## BRIEF
May I have the line containing "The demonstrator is" and every line after it through the end of the data, repeated exactly and with no other lines?

## DATA EXTRACT

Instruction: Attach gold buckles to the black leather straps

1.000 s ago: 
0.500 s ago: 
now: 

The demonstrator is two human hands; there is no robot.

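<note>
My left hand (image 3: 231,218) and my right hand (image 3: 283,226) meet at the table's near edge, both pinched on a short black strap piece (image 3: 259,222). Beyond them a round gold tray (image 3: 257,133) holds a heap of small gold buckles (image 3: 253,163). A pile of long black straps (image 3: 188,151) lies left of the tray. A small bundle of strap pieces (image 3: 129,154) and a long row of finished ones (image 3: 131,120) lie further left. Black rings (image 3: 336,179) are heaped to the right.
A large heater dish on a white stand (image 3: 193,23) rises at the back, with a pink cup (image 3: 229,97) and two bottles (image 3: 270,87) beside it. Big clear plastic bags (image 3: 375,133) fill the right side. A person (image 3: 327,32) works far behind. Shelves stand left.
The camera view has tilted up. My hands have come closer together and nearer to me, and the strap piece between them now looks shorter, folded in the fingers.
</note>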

## TASK OUTPUT
The demonstrator is two human hands; there is no robot.

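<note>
My left hand (image 3: 231,218) and my right hand (image 3: 283,226) meet at the table's near edge, both pinched on a short black strap piece (image 3: 259,222). Beyond them a round gold tray (image 3: 257,133) holds a heap of small gold buckles (image 3: 253,163). A pile of long black straps (image 3: 188,151) lies left of the tray. A small bundle of strap pieces (image 3: 129,154) and a long row of finished ones (image 3: 131,120) lie further left. Black rings (image 3: 336,179) are heaped to the right.
A large heater dish on a white stand (image 3: 193,23) rises at the back, with a pink cup (image 3: 229,97) and two bottles (image 3: 270,87) beside it. Big clear plastic bags (image 3: 375,133) fill the right side. A person (image 3: 327,32) works far behind. Shelves stand left.
The camera view has tilted up. My hands have come closer together and nearer to me, and the strap piece between them now looks shorter, folded in the fingers.
</note>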

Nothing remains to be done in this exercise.